From: Dan Brickley <danbri@w3.org>
Date: Tue, 19 Feb 2002 01:52:56 -0500 (EST)
To: Pat Hayes <phayes@ai.uwf.edu>
cc: Aaron Swartz <me@aaronsw.com>, <w3c-rdfcore-wg@w3.org>
Message-ID: <Pine.LNX.4.30.0202190014170.21004-100000@tux.w3.org>
On Mon, 18 Feb 2002, Pat Hayes wrote:
>
> >On 2002-02-18 3:20 AM, "Brian McBride" <bwm@hplb.hpl.hp.com> wrote:
> >
> >>>  Of course! I don't think anyone disagrees with that. The issue at hand is
> >>>  whether we can define it as naming an abstract resource. See my message
> >>>  "URIs vs. URIviews (core issue)".
> >>  Hmmm, that seems like a question about the nature of resources and what
> >>  names them.  These are questions we have kicked to the tag.
> >
> >No, the issue is what URI-references name. I think it's pretty unambiguously
> >clear
>
> I very much doubt it.  Everything Ive read about what URI-references
> name or mean has been almost impenetrably murky and so ambiguous as
> to be meaningless, if taken literally.
>
> >  and I've seen Roy Fielding, Al Gilman, and many others say the same
> >thing. I guess we could take it to the TAG if we wanted to be absolutely
> >sure, but I'm not sure how they can say anything different than what the
> >spec says.
>
> RFC2396 seems to be pretty clear that frags, while not technically
> part of the URI, are expected to be used with URIs (why else exclude
> '#' from the URI BNF ?.)  I really do not understand what the problem
> is here, from reading RFC2396. It says quite clearly that urirefs CAN
> contain fragIds.
> I would also observe that all the web browsers I use seem to be able
> to handle fragIds without any problems.
>
> >
> >>  Have I understood you correctly?  You are arguing, not that we should
> >>  answer this question, but that we should discourage folks from using uri's
> >>  with frag id's until this has been cleaned up?
> >
> >I think the question is answered (feel free to look at the text in RFC2396
> >and decide for yourself).
>
> That text certainly does not say that such use is discouraged or
> deprecated. To me it gives a very strong impression in the other
> direction, eg section 4.3
> "   A URI reference is typically parsed according to the four main
>     components and fragment identifier in order to determine what
>     components are present and whether the reference is relative or
>     absolute. "
> which seems to assume that parsing a URI reference should take into
> account any fragIds, rather than ignore them.
>
> >  But yes, I think we should discourage their use as
> >a way to stop things from getting worse.
>
> I still fail to follow exactly in what way the situation is bad here.

Couple of things:

First (apologies if this URL already circulated here), Sean Palmer
collected up and summarised a bunch of prior discussion on this issue.
http://lists.w3.org/Archives/Public/www-archive/2001Nov/0083.html


Second, my view in a medium-sized nutshell:

There *is* a problem with using URI-references as if they were just a
particularly internet-friendly way of writing down referring expressions
as short textual strings. The problem is that the RFC2396 includes various
claims that appear to provide rules constraining the meaning of
those URI-references that include a frag-ID portion so that the
meaning/reference of a URI-ref-with-frag-ID becomes context-sensitive.
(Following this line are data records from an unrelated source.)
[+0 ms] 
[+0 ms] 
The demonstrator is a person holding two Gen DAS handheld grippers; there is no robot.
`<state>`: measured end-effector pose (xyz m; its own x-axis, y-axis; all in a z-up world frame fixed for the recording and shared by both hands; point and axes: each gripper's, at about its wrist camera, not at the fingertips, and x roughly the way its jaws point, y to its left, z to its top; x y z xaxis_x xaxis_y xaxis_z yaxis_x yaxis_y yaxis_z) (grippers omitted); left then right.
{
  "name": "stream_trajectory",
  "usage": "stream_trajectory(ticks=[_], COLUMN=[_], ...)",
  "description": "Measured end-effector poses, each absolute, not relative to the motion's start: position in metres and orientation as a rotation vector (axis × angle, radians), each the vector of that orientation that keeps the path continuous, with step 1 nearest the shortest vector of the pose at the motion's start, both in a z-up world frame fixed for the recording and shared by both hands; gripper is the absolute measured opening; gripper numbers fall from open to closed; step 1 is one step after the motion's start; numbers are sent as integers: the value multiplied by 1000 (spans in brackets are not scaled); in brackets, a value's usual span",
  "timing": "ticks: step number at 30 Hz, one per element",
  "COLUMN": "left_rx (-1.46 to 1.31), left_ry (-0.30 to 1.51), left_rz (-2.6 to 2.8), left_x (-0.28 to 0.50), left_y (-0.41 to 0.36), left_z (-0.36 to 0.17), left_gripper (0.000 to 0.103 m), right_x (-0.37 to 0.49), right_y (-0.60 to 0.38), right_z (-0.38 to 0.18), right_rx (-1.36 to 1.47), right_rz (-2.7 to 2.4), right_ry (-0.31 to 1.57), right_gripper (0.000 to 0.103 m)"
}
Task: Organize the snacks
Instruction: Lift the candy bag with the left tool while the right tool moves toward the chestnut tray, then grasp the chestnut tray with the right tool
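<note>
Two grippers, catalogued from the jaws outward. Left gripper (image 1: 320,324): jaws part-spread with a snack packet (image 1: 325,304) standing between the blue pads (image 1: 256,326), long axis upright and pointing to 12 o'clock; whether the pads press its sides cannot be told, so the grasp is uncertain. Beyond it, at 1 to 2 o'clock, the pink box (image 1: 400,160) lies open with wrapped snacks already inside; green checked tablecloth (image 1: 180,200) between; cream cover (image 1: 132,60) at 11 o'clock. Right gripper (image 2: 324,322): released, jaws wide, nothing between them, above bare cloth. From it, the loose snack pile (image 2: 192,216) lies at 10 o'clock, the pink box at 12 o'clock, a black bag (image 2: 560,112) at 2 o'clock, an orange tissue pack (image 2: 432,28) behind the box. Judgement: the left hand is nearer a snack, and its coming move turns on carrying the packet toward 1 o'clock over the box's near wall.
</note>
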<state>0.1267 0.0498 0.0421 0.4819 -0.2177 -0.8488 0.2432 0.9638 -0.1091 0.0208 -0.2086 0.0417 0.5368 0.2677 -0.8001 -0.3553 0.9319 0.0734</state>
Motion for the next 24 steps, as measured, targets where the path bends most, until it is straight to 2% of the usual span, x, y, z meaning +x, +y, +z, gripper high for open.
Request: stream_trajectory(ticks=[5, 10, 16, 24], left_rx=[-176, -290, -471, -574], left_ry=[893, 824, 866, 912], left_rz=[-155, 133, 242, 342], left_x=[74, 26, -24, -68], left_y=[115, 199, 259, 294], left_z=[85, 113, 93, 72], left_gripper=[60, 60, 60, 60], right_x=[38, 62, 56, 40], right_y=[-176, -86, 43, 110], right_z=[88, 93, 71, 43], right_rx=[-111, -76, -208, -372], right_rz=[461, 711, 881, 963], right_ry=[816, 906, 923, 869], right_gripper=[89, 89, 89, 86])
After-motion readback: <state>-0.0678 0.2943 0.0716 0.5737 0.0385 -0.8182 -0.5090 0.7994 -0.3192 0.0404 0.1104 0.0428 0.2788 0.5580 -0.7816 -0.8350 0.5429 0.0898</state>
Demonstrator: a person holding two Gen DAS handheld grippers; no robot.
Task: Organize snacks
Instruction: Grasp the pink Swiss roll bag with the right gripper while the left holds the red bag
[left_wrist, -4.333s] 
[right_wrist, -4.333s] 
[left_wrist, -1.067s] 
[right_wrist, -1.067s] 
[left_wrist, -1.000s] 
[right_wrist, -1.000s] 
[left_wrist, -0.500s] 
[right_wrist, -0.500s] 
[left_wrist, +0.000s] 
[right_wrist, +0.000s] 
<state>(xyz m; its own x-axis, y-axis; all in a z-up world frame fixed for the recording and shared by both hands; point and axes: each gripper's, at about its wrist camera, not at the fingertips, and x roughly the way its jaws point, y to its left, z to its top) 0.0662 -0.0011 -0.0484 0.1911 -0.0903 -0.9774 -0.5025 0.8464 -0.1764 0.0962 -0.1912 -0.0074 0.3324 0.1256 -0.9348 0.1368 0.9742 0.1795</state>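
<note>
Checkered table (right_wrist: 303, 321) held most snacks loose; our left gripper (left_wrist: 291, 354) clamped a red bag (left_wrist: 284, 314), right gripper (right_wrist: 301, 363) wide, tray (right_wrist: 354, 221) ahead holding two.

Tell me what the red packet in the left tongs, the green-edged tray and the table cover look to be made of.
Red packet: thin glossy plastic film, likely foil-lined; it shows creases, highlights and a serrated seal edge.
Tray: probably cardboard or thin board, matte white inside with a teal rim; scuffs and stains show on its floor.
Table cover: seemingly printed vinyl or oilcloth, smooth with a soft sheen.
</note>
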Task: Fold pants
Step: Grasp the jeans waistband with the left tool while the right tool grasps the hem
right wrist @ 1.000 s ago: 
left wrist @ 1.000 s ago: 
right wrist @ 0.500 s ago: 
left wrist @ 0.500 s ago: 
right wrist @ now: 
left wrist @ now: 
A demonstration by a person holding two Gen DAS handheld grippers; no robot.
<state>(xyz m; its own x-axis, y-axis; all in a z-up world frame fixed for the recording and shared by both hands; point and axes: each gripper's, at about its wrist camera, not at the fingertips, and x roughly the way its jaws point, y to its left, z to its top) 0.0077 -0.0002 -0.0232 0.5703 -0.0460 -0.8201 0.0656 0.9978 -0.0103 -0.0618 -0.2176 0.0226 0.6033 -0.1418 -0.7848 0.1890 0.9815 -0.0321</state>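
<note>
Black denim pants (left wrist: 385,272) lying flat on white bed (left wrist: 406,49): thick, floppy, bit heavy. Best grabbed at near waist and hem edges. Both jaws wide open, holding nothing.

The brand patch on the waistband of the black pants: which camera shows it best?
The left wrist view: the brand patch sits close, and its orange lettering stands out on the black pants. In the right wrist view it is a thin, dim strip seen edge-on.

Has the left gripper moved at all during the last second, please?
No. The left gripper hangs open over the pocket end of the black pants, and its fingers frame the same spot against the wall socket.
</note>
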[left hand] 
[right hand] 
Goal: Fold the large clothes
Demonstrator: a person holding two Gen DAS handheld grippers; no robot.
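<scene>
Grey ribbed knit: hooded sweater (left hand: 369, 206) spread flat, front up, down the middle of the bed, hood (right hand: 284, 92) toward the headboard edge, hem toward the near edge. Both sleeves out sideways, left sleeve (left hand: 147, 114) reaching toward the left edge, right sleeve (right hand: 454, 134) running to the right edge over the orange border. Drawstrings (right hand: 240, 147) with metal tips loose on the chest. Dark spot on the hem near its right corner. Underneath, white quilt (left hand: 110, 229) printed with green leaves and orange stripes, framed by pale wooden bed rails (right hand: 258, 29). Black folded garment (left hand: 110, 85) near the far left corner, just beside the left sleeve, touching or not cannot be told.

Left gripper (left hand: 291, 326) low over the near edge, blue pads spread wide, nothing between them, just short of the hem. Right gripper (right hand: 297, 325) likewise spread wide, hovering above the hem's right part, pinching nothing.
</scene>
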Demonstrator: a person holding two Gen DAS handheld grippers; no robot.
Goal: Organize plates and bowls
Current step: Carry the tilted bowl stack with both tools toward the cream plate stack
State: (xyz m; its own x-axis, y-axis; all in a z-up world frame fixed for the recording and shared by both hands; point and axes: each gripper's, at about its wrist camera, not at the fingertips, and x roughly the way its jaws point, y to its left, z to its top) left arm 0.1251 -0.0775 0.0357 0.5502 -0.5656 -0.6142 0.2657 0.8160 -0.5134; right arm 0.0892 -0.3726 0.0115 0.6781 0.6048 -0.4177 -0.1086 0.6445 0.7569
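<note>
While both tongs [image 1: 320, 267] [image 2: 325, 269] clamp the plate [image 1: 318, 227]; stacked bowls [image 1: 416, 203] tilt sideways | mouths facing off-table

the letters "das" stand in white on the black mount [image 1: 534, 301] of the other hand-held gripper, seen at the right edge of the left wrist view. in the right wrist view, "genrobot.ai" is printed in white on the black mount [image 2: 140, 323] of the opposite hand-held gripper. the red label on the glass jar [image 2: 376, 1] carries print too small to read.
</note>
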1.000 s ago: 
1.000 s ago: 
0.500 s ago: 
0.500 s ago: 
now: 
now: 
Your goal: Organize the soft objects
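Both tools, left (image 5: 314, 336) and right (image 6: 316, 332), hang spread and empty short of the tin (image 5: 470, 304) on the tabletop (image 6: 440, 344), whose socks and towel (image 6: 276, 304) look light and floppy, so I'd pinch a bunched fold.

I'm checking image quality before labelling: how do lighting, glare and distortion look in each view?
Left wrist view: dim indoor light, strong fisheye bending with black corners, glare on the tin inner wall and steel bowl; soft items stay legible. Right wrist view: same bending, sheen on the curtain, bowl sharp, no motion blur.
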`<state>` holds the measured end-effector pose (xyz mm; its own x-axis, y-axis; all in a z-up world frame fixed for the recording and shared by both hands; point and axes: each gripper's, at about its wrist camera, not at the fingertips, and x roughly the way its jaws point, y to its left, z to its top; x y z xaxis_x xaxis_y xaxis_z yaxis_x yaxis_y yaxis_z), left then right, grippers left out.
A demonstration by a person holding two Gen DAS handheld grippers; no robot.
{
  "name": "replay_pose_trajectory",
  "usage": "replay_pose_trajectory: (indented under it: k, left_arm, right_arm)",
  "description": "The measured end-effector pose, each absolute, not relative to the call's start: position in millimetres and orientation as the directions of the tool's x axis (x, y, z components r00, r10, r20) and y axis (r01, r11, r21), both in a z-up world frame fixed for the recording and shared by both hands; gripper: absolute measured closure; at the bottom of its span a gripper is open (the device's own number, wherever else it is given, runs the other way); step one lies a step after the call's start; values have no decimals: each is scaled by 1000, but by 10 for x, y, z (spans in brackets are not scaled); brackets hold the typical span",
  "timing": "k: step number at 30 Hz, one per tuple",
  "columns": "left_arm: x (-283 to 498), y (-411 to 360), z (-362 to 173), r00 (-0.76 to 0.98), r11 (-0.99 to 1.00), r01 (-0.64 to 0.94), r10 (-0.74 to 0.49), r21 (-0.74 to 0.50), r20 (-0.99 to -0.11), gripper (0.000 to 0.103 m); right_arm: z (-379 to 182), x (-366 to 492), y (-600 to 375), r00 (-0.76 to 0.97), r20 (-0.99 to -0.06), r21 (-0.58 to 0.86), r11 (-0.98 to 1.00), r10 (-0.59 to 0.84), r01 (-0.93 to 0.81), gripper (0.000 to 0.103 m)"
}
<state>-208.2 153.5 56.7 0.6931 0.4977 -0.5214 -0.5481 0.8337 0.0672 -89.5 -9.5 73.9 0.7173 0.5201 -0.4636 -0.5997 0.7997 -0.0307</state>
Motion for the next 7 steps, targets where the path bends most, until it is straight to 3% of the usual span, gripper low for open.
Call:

(I'm not citing details from RFC2396 here; I've dug out references before
and could do again if anyone is interested, outraged etc by any of this.)

One way of couching the problem as I see it is to describe how RFC2396
makes URI-refs with frag-IDs importantly different from those that don't
include the #blahblah suffix.

For URI(-references) *without* a frag-ID, it looks like we can get away
with assuming one or both of the following:

(i) at any particular point in time, each URI-reference denotes at most
    one thing-in-the-world (aka 'resource').

(ii) (stronger claim) across time, each URI reference denotes at most
    one thing-in-the-world, ever.

(i) (and perhaps (ii)) make it possible to reason about resources named
and described in the Web environment. If (i) and (ii) are threatened, some
very useful simplifying assumptions become endangered. Users of Web
languages which depend upon RFC2396 URI-references are less likely to
miscommunicate if (i) (and ideally (ii)) are universally accepted.

The problem I have with RFC2396 and fragIDs is that the spec (on my
reading; I believe DanC disagrees) seems to say that when we
consider URI-references that include frag-IDs, the *meaning* of these as
referring expressions is context sensitive.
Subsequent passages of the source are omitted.